◆ EXERCISE: A faithful copy of the entire listing is what is needed.

--*--

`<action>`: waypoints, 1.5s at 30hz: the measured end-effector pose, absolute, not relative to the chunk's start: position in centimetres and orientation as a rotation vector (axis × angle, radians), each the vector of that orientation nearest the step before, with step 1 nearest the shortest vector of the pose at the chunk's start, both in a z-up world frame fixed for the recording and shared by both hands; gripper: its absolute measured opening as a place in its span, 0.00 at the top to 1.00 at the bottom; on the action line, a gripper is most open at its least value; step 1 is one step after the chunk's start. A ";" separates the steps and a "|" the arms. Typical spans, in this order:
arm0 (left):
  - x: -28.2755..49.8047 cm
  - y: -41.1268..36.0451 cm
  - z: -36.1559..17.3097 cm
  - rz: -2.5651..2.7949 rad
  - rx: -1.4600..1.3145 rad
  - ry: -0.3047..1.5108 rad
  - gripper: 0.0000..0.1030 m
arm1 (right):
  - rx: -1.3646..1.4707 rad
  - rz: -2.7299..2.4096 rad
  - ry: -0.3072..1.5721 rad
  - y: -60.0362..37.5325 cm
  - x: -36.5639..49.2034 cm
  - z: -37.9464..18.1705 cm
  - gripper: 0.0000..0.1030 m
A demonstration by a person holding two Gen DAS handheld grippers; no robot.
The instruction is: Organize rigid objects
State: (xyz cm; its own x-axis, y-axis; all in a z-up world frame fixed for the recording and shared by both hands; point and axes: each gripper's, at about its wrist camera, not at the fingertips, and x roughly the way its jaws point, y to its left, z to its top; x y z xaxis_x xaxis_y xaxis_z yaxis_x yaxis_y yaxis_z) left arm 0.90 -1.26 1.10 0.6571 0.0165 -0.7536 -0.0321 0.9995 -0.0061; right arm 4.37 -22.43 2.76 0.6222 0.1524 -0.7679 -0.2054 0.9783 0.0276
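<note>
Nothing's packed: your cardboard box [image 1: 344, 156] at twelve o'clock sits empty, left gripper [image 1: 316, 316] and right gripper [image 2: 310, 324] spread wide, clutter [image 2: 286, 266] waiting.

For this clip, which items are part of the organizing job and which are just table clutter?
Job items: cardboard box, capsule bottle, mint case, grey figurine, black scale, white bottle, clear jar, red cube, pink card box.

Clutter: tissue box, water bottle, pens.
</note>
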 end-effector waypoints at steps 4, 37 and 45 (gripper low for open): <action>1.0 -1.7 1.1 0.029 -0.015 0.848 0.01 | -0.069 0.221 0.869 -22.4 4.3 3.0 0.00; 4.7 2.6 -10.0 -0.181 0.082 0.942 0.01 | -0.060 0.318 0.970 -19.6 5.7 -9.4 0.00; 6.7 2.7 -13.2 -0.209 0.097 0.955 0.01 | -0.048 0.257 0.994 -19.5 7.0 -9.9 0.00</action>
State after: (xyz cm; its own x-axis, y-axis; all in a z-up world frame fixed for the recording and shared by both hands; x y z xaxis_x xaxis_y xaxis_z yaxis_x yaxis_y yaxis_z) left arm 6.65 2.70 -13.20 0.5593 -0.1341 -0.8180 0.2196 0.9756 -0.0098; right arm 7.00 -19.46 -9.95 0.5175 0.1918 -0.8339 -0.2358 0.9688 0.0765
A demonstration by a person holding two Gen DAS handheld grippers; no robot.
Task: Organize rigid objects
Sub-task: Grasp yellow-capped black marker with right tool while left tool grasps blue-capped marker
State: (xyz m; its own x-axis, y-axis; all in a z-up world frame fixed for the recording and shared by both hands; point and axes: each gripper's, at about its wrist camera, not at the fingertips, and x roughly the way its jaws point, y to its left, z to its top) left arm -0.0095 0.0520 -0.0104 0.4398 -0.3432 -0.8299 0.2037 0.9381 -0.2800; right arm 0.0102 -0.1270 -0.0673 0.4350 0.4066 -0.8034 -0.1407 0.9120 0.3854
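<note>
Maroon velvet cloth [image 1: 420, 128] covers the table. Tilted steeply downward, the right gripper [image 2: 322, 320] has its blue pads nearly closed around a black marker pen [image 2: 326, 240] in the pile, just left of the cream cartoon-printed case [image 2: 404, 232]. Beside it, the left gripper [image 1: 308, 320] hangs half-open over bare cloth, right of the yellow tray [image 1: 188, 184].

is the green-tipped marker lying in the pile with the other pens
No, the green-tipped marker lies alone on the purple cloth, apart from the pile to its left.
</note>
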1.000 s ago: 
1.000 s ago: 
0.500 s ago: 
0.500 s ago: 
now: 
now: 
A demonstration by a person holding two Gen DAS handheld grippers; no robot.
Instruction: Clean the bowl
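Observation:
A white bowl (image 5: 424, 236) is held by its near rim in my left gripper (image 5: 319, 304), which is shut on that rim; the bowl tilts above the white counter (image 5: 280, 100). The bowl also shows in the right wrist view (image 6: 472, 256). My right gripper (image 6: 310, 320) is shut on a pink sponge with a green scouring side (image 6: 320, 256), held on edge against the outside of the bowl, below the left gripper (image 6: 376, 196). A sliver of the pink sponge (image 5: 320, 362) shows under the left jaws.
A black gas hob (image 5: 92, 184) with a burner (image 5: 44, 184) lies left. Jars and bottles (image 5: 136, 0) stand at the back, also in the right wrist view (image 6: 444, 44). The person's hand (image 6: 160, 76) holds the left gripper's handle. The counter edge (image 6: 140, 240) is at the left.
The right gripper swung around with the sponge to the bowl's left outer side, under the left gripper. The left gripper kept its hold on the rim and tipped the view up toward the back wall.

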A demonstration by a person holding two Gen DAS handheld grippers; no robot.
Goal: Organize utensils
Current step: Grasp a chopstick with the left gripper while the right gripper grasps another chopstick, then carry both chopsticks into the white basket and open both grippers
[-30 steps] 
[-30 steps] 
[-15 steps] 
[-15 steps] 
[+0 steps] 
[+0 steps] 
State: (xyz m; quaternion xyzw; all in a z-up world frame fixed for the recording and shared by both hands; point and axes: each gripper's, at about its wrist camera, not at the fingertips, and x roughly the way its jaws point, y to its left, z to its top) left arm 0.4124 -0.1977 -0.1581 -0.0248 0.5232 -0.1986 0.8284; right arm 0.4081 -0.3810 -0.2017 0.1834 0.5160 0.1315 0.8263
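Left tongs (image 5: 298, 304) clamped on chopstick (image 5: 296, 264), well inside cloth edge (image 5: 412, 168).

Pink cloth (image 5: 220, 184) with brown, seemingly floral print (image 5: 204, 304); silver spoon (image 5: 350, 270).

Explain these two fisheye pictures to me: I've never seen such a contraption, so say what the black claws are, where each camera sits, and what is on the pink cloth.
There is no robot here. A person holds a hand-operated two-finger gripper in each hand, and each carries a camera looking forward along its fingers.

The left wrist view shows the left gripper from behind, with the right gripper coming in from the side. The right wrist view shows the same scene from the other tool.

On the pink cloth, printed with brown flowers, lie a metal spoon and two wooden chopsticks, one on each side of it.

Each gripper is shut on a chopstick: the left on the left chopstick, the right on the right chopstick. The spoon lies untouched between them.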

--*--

◆ RESPONSE FOR THIS EXERCISE:
`<action>`: waypoints, 1.5s at 30hz: the measured end-effector pose, absolute, not relative to the chunk's start: position in centimetres and orientation as a rotation vector (axis × angle, radians), each the vector of that orientation nearest the step before, with step 1 nearest the shortest vector of the pose at the chunk's start, both in a z-up world frame fixed for the recording and shared by both hands; gripper: its absolute measured opening as a place in its span, 0.00 at the top to 1.00 at the bottom; on the action line, a gripper is most open at its least value; step 1 is one step after the chunk's start. A ";" separates the steps and a "|" the arms. Typical spans, in this order:
arm0 (left):
  - x: -28.2755..49.8047 cm
  - y: -41.1268..36.0451 cm
  - z: -36.1559..17.3097 cm
  - rz: -2.5651..2.7949 rad
  - rx: -1.4600..1.3145 rad
  - ry: -0.3047..1.5108 rad
  - gripper: 0.0000..0.1030 m
arm1 (right):
  - rx: -1.3646..1.4707 rad
  - rz: -2.7299..2.4096 rad
  - ry: -0.3072..1.5721 rad
  - y: -60.0362..37.5325 cm
  - x: -36.5639..49.2034 cm
  - z: -37.9464..18.1705 cm
  - gripper: 0.0000..0.1030 m
A demonstration by a person holding two Gen DAS handheld grippers; no robot.
The instruction is: Organize rigid objects
State: (xyz cm; its own x-axis, y-axis; all in a z-up world frame fixed for the recording and shared by both hands; point and axes: each gripper's, at about its wrist camera, not at the fingertips, and x roughly the way its jaws point, y to its left, z to its top; x y z xaxis_x xaxis_y xaxis_z yaxis_x yaxis_y yaxis_z) left arm 0.90 -1.26 1.10 0.6571 0.0165 -0.7536 -0.0321 0.9995 -0.0061; right arm 4.37 -22.43 2.76 0.6222 0.1524 -0.7679 -0.2054 0.9783 0.0276
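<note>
Nothing's packed: your cardboard box [image 1: 344, 156] at twelve o'clock sits empty, left gripper [image 1: 316, 316] and right gripper [image 2: 310, 324] spread wide, clutter [image 2: 286, 266] waiting.

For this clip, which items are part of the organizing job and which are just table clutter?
Job items: cardboard box, capsule bottle, mint case, grey figurine, black scale, white bottle, clear jar, red cube, pink card box.

Clutter: tissue box, water bottle, pens.
</note>
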 end-effector waypoints at steps 4, 37 and 45 (gripper low for open): <action>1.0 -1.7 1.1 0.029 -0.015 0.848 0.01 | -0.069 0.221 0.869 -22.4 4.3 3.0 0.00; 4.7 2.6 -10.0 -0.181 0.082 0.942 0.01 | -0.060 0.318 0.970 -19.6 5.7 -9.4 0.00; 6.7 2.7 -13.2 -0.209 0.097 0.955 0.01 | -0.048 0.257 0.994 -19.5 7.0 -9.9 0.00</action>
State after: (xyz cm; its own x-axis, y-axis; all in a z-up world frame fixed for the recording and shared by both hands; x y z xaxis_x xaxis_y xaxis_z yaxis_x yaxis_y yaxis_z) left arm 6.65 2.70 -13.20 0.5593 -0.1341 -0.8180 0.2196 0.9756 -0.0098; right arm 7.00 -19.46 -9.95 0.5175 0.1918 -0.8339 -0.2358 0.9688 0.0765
A demonstration by a person holding two Gen DAS handheld grippers; no robot.
Task: Organize rigid objects
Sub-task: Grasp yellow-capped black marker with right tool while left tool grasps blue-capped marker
State: (xyz m; its own x-axis, y-axis; all in a z-up world frame fixed for the recording and shared by both hands; point and axes: each gripper's, at about its wrist camera, not at the fingertips, and x roughly the way its jaws point, y to its left, z to its top) left arm -0.0095 0.0520 -0.0104 0.4398 -0.3432 -0.8299 0.2037 0.9381 -0.2800; right arm 0.0102 -0.1270 -0.0673 0.4350 0.4066 -0.8034 -0.1407 0.9120 0.3854
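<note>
Maroon velvet cloth [image 1: 420, 128] covers the table. Tilted steeply downward, the right gripper [image 2: 322, 320] has its blue pads nearly closed around a black marker pen [image 2: 326, 240] in the pile, just left of the cream cartoon-printed case [image 2: 404, 232]. Beside it, the left gripper [image 1: 308, 320] hangs half-open over bare cloth, right of the yellow tray [image 1: 188, 184].

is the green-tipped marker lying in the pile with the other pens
No, the green-tipped marker lies alone on the purple cloth, apart from the pile to its left.
</note>
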1.000 s ago: 
1.000 s ago: 
0.500 s ago: 
0.500 s ago: 
now: 
now: 
A demonstration by a person holding two Gen DAS handheld grippers; no robot.
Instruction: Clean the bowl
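Observation:
A white bowl (image 5: 424, 236) is held by its near rim in my left gripper (image 5: 319, 304), which is shut on that rim; the bowl tilts above the white counter (image 5: 280, 100). The bowl also shows in the right wrist view (image 6: 472, 256). My right gripper (image 6: 310, 320) is shut on a pink sponge with a green scouring side (image 6: 320, 256), held on edge against the outside of the bowl, below the left gripper (image 6: 376, 196). A sliver of the pink sponge (image 5: 320, 362) shows under the left jaws.
A black gas hob (image 5: 92, 184) with a burner (image 5: 44, 184) lies left. Jars and bottles (image 5: 136, 0) stand at the back, also in the right wrist view (image 6: 444, 44). The person's hand (image 6: 160, 76) holds the left gripper's handle. The counter edge (image 6: 140, 240) is at the left.
The right gripper swung around with the sponge to the bowl's left outer side, under the left gripper. The left gripper kept its hold on the rim and tipped the view up toward the back wall.
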
A demonstration by a person holding two Gen DAS handheld grippers; no robot.
Goal: Organize utensils
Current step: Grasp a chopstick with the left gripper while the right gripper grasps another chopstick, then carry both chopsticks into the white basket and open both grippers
[-30 steps] 
[-30 steps] 
[-15 steps] 
[-15 steps] 
[+0 steps] 
[+0 steps] 
State: (xyz m; quaternion xyzw; all in a z-up world frame fixed for the recording and shared by both hands; point and axes: each gripper's, at about its wrist camera, not at the fingertips, and x roughly the way its jaws point, y to its left, z to its top) left arm 0.4124 -0.1977 -0.1581 -0.0248 0.5232 -0.1986 0.8284; right arm 0.4081 -0.3810 -0.2017 0.1834 0.5160 0.1315 0.8263
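Left tongs (image 5: 298, 304) clamped on chopstick (image 5: 296, 264), well inside cloth edge (image 5: 412, 168).

Pink cloth (image 5: 220, 184) with brown, seemingly floral print (image 5: 204, 304); silver spoon (image 5: 350, 270).

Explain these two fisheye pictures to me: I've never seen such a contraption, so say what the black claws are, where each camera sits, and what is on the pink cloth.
There is no robot here. A person holds a hand-operated two-finger gripper in each hand, and each carries a camera looking forward along its fingers.

The left wrist view shows the left gripper from behind, with the right gripper coming in from the side. The right wrist view shows the same scene from the other tool.

On the pink cloth, printed with brown flowers, lie a metal spoon and two wooden chopsticks, one on each side of it.

Each gripper is shut on a chopstick: the left on the left chopstick, the right on the right chopstick. The spoon lies untouched between them.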

The exercise asks for nothing more than this.